The ECB, which cut its benchmark interest rate to a record low of 0.5 percent last month, is considering further non-standard monetary policy tools and will deploy them if circumstances warrant, President Mario Draghi said today.
“We will look with an open mind at these measures that are especially effective in our institutional setup and that fall within our mandate,” Draghi said in Jerusalem. Draghi has in recent months held out the possibility of charging lenders to hold cash at the Frankfurt-based central bank by introducing a negative deposit rate.
The euro fell as much as 0.3 percent to $1.3326 after Draghi’s comments. It later reversed its decline to trade at $1.3378, up 0.1 percent, at 12:08 p.m. in Frankfurt.
In Asia, Chinese property prices rose at the fastest pace in more than two years in major cities, defying tougher government curbs and constraining the ability of policy makers to ease credit in response to weakening economic growth.
New home prices in Beijing, Shanghai and Guangzhou posted the biggest gains in May since at least January 2011, and 69 of the 70 cities tracked by the government showed increases, the most since August 2011, National Bureau of Statistics data showed today in Beijing.

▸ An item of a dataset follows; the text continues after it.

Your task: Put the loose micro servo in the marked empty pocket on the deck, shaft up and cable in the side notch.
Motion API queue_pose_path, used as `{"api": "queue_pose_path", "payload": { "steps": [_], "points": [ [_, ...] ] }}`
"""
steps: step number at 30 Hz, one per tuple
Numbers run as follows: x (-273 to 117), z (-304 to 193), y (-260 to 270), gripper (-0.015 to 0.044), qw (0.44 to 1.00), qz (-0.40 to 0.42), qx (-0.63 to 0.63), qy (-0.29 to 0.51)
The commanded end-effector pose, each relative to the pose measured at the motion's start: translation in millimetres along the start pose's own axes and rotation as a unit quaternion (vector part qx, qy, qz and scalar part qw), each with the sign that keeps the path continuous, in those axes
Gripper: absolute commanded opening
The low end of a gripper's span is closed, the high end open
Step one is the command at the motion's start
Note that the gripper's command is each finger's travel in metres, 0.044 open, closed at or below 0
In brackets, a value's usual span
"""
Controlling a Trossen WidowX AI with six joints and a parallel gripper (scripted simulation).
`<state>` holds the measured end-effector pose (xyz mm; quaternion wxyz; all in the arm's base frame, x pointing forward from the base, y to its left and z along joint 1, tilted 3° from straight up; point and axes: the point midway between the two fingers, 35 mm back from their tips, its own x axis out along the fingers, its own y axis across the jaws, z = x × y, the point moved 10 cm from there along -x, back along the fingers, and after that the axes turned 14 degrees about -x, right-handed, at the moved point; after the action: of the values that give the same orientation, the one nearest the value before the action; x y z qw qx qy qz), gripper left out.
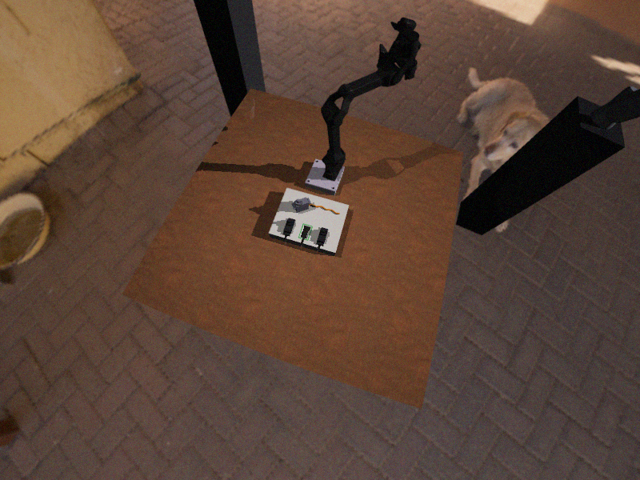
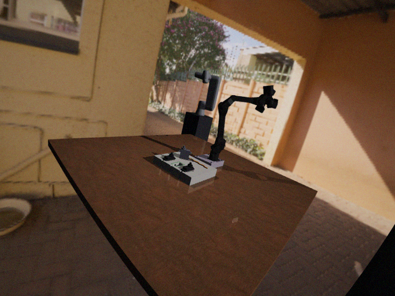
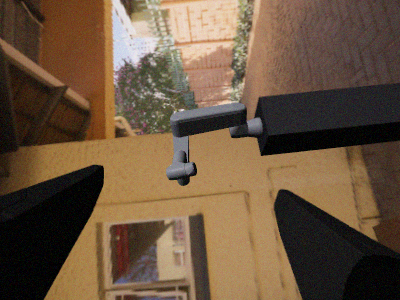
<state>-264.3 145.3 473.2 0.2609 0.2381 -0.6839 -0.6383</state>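
The wrist view alone shows the gripper (image 3: 192, 186) plainly: its fingers stand wide apart, nothing between them — just a grey arm (image 3: 210, 119) on a black pedestal (image 3: 325, 120) beyond. The top view misses the bench's (image 1: 310, 310) (image 2: 197, 223) scene height; the exterior view shows the grey micro servo (image 1: 301, 205) (image 2: 184, 153) upright on the white deck (image 1: 318, 217) (image 2: 204, 173). From above, its orange cable (image 1: 326, 208) (image 2: 199, 163) and the green-marked pocket (image 1: 306, 231) (image 2: 177, 164) show apart.
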Motion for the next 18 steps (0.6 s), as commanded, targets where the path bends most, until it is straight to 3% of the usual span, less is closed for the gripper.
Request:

GM’s European sales drop last month was propelled by a 23 percent plunge at the Chevrolet brand, while Opel and its U.K. sister division Vauxhall posted an 8.4 percent decline. Detroit-based GM, seeking to restore profit in Europe after accumulating $18 billion in losses in the region since 1999, is reorganizing in response to the car-market drop with plans to shutter a German plant and freeze pay for workers through 2015.
Europewide sales by Dearborn, Michigan-based Ford Motor Co. fell 0.5 percent in May. The manufacturer, which is forecasting a loss of $2 billion in Europe for 2013, said this week that it’s counting on new models such as the EcoSport compact sport-utility vehicle to help reduce reliance on low-margin sales to rental-car companies in the region.
“Carmakers like Opel, Ford Europe and Peugeot Citroen will have a tough time in Europe in the next few years, especially Opel, which is just concentrating” on the region, Center for Automotive Research director Dudenhoeffer said.
Volkswagen AG, Europe’s biggest carmaker, posted a 2.8 percent decline in sales in the region last month, led by a 7 percent drop at its namesake brand. The Audi division, the world’s second-largest maker of luxury vehicles, sold 3.9 percent fewer cars.
European group sales at Stuttgart, Germany-based Daimler rose 0.5 percent as the Mercedes-Benz division, the world’s third-biggest luxury-car manufacturer, posted a 2.6 percent increase, bolstered by demand for the A- and B-Class compacts and CLA four-door coupe. Registrations at the Smart two-seat car brand dropped 15 percent.
Bayerische Motoren Werke AG, the global leader in luxury-vehicle sales, sold 6.6 percent fewer cars in Europe in May. Demand dropped 7.3 percent at the BMW brand and 3.4 percent at the Mini small-car unit. Toyota, the world’s biggest carmaker, posted a 5 percent decline in European sales, dragged down by a 33 percent plunge at its Lexus premium brand.